After lunch I retouched two more of the scans of https://derrickjknight.com/2019/07/20/a-free-afternoon/prints from 1926.
Here we have Mum and Uncles Ben and Roy on the beach at Conwy. It seems to have been essential to wear one’s best clothes, which, in some instances meant school uniform complete with cap.
Considering that this comes from a 5 x 10cm print the best part of 100 years old, I found the clarity of the water and the pebbles beneath it in this image of Mum and Grandma Hunter a tribute to my grandfather’s skill.
Becky has done more research on this portrait of her great grandfather from about 1919, which I also retouched today. Marcus Guttenberg came to the UK in 1851 from Poland via Russia and Germany. He moved to Manchester in 1878. Already a photographer he set up 24 different studios throughout the north of England including Whitby, Harrogate and Bridlington, eventually moving to Bristol where he died in 1891. This postcard portrait bearing the name Guttenberg would not be his work, although it is an example of such.

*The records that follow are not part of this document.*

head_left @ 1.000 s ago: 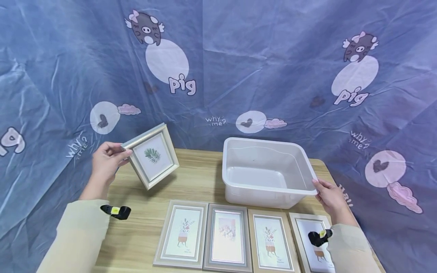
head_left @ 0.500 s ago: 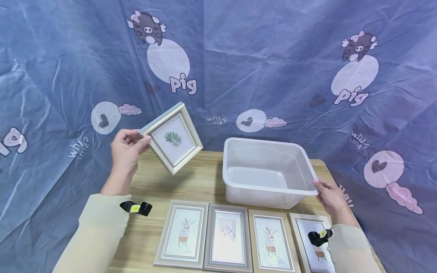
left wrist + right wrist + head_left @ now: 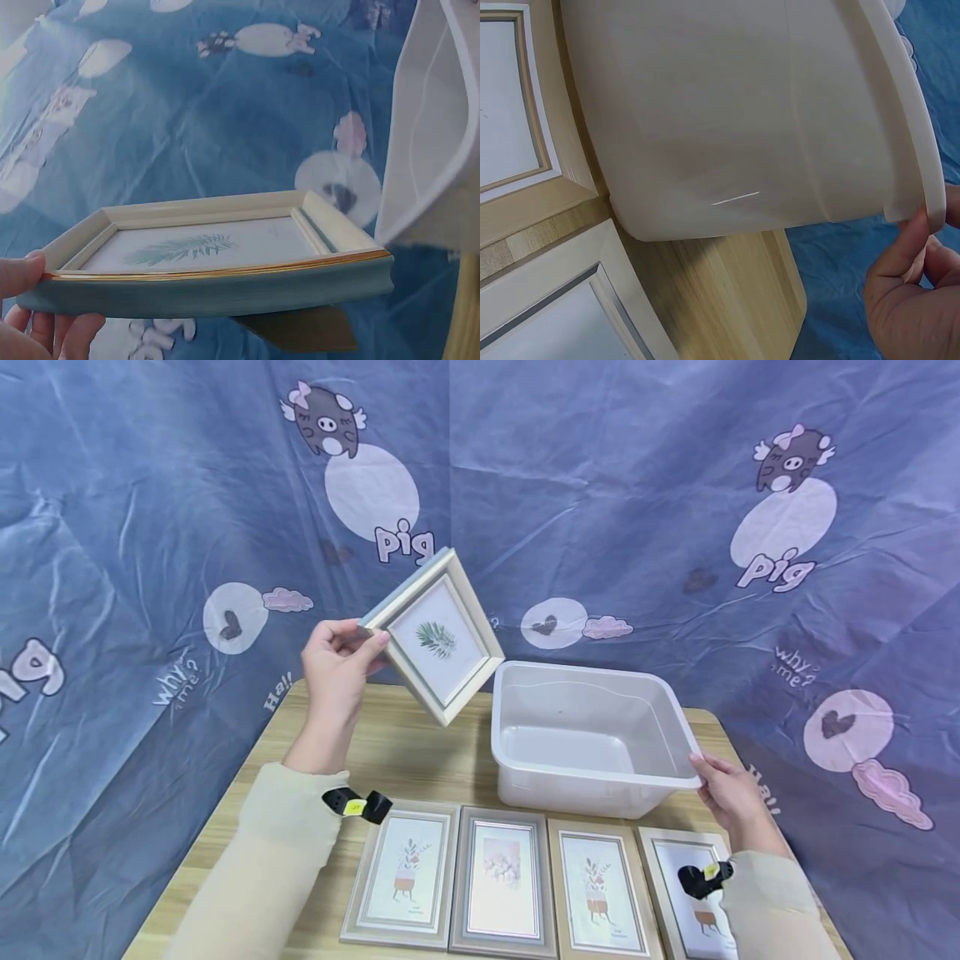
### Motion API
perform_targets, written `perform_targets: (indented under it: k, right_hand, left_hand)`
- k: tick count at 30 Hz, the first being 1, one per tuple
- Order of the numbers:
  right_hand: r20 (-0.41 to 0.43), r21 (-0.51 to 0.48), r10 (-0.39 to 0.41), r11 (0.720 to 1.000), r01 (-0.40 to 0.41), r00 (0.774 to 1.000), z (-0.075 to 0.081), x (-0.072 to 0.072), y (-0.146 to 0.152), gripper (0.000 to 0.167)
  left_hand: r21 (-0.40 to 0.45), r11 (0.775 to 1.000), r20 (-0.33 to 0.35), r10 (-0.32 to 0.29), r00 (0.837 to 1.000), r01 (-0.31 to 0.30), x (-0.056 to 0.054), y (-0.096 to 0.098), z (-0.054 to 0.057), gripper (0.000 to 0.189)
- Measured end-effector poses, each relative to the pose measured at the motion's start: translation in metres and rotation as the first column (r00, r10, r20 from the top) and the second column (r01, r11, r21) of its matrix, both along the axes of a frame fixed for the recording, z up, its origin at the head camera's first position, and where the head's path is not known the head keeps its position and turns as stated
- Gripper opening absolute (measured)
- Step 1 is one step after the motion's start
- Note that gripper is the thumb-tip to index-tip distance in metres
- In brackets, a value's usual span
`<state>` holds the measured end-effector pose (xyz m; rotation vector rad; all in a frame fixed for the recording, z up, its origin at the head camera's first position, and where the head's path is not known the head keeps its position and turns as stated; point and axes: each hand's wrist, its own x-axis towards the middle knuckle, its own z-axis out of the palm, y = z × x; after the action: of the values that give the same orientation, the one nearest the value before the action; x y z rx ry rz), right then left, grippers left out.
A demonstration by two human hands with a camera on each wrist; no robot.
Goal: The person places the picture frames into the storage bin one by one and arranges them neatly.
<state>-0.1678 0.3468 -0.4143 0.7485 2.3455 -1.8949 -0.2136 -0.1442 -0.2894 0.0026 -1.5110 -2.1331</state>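
My left hand pinches a cream picture frame by its left corner, thumb on the front and fingers behind. The picture frame is raised above the table and tilted, showing a green leaf print. In the left wrist view the picture frame has a blue-green outer side with a gold line, and part of its backing hangs below. A light grey plastic basin stands upright on the table, to the right of the raised picture frame. My right hand grips the basin's rim at its front right corner.
Several picture frames lie face up in a row in front of the basin: a beige one, a grey-brown one, a tan one and a pale one partly under my right sleeve. Behind the wooden table hangs a blue cloth.
My left hand has carried the leaf picture frame to the right and upward, bringing it near the basin's left rim. My right hand and the basin have stayed in place.
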Motion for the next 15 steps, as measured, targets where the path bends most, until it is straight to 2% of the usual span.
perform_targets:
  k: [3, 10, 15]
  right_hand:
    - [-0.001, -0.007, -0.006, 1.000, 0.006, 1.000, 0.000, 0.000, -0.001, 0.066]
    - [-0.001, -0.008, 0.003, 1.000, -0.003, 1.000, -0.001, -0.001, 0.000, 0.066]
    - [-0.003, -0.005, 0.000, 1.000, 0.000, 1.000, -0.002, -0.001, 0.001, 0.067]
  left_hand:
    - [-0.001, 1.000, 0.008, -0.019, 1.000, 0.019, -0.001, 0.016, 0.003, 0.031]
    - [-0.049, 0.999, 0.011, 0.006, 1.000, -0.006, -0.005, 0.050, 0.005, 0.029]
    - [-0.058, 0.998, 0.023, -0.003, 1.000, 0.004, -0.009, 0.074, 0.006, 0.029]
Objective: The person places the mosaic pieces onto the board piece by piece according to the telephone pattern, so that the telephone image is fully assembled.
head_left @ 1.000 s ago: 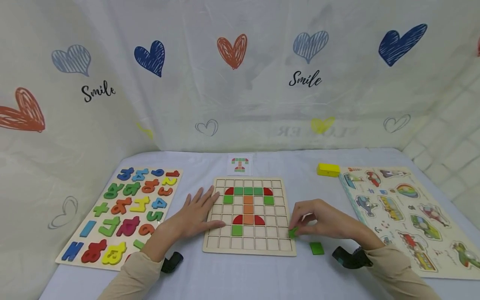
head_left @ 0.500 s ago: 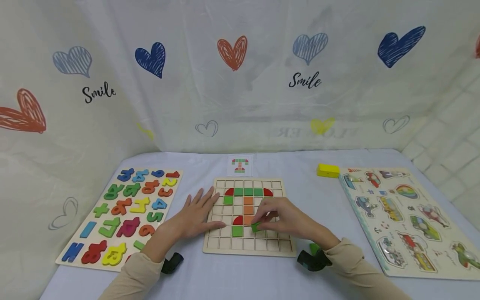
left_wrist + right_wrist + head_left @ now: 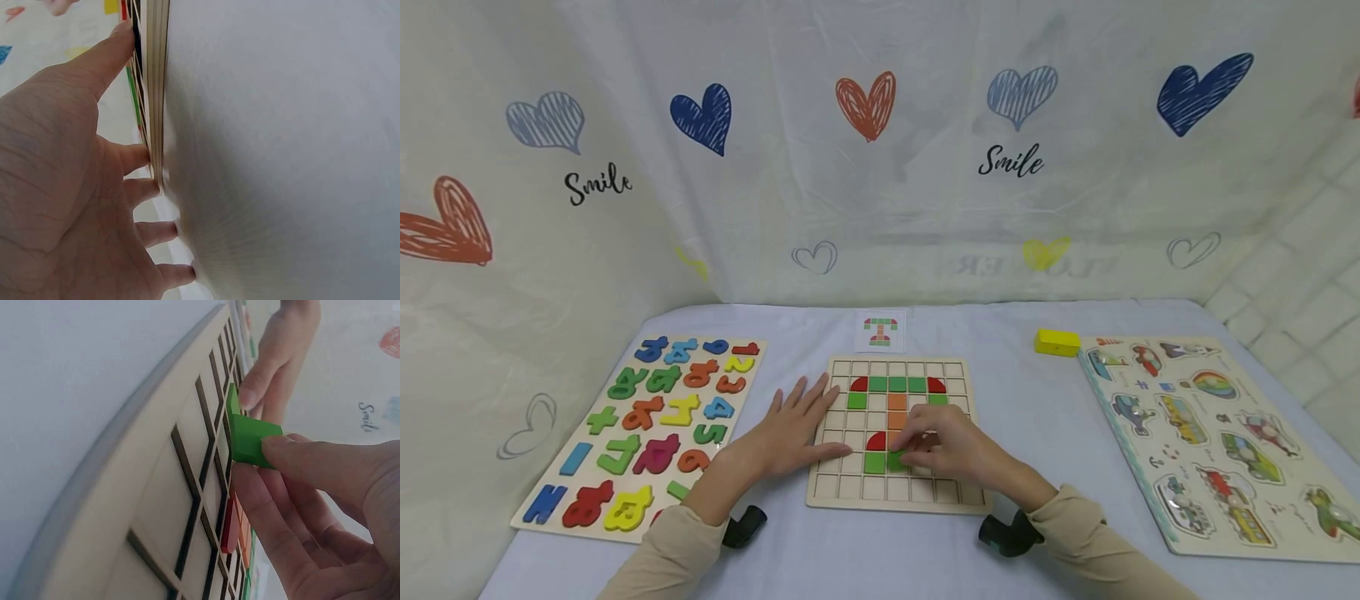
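My right hand (image 3: pixel 951 442) pinches a green square tile (image 3: pixel 253 440) between thumb and fingers. The tile is tilted at the wooden grid board (image 3: pixel 902 502), over a lower middle cell just right of a seated green tile (image 3: pixel 874 462). Under or beside that hand lie orange tiles (image 3: pixel 897 411) in a column and a red quarter-round tile (image 3: pixel 230 526). Spread flat, my left hand (image 3: pixel 786 433) rests at the board's left edge, its thumb over the grid; in the left wrist view its fingertips touch the edge and the cloth. Higher up, a row of green tiles (image 3: pixel 897 384) has red quarter-rounds at both ends.
Behind the board lies a small picture card (image 3: pixel 881 332) with a similar coloured pattern. A letter-and-number board (image 3: pixel 595 529) stands left, partly under my left forearm. To the right are a picture puzzle board (image 3: pixel 1157 454) and a yellow block (image 3: pixel 1057 342).
My right hand has carried the green tile from the board's right edge leftwards to the lower middle cells. A loose green tile on the cloth is now hidden by my right arm. The left hand stays put.
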Demonstrator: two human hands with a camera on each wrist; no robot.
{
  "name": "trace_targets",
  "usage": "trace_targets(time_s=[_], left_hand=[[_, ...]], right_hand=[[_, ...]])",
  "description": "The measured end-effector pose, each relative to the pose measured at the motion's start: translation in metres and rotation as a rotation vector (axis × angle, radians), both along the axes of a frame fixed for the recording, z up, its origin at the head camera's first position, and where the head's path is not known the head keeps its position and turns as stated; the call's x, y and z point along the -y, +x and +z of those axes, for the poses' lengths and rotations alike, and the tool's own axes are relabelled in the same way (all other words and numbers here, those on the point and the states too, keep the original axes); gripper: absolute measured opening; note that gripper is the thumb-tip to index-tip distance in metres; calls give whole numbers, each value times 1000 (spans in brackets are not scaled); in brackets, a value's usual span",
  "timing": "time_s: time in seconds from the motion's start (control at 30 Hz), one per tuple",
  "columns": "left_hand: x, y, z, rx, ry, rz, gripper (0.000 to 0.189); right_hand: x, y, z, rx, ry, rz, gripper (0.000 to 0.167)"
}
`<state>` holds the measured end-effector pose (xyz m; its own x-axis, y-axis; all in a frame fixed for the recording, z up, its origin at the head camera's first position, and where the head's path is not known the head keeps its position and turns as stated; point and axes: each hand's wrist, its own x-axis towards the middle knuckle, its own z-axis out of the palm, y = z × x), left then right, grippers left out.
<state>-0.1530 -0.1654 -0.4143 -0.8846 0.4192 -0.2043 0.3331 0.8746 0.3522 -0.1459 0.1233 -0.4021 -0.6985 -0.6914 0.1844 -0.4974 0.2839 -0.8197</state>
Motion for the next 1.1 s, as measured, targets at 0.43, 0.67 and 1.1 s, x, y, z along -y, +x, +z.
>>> trace_targets(time_s=[0.43, 0.67, 1.1], left_hand=[[0, -1, 1, -7, 2, -9, 99], [0, 0, 1, 0, -3, -3, 99], [0, 0, 2, 1, 0, -1, 98]], right_hand=[[4, 5, 1, -65, 92, -44, 14], [4, 6, 3, -107, 133, -50, 12], [7, 7, 3, -201, 195, -41, 14]])
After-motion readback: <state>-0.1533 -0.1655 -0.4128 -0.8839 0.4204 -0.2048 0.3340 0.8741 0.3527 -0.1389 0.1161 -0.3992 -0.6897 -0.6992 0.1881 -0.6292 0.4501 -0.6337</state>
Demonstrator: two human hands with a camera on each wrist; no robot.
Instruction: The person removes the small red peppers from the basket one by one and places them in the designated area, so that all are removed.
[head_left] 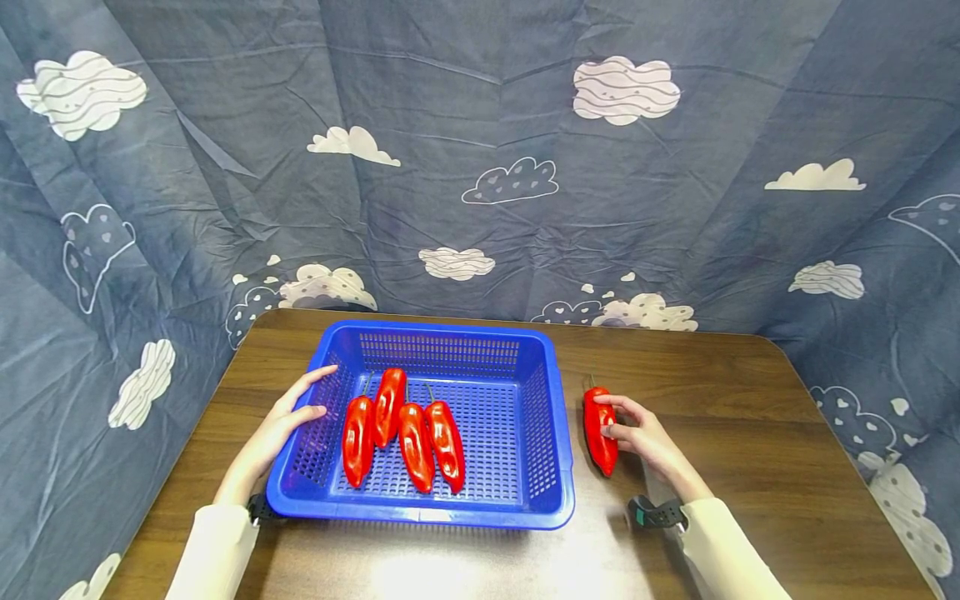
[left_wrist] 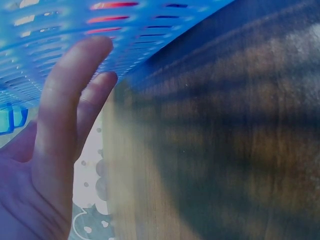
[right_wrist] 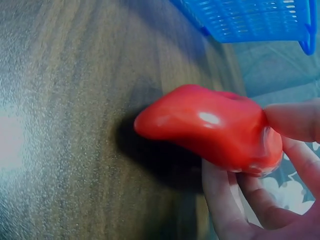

It may, however, be the work of his son, Percy, who took over the business and became a renowned photographer of theatrical personalities, having fourteen of his portraits in the National Portrait Gallery. On 20th October 1938 he changed his name to Percy Alexander.
My grandfather’s portrait above is certainly of an excellent professional quality.
Elizabeth Hunter, née Franks, his grandmother, could, however have been photographed at one of Marcus’s studios, aged about18 in 1885. Her parents ran a trawler fleet in Grimsby at the time, so the location could be right. She married Benjamin Hunter when she was 23.
Becky and I removed the back of the portrait featured in https://derrickjknight.com/2015/01/12/pictorial-female-lines, seeking confirmation of what Mum had told me. There wasn’t much to contradict her information.
This morning Jackie began planting up her new stumpery, The white powder evident on the stumps is an ant killer. When the Head Gardener exposed the nest she was ordered to stand back by her robin, Nugget, while he had his fill before she could apply the insecticide.
While making these photographs I was led to this blue eryngium setting well against the
white everlasting sweet peas.
This afternoon Jackie and I drove to Barton on Sea to catch up with Becky and Ian. Because we had missed them we drove to Old Milton and bought a new landline telephone. When we returned home an apparently displeased Becky rasped: “Where did you get that?” She then produced the one that she and Ian had bought us.
Back we went to the electrical store, obtained a refund, and, following Becky’s advice, bought a Dyson vacuum cleaner.
This evening the four of us dined on second helpings of yesterday’s Indian Takeaway with which Jackie drank Hoegaarden and I finished the Malbec.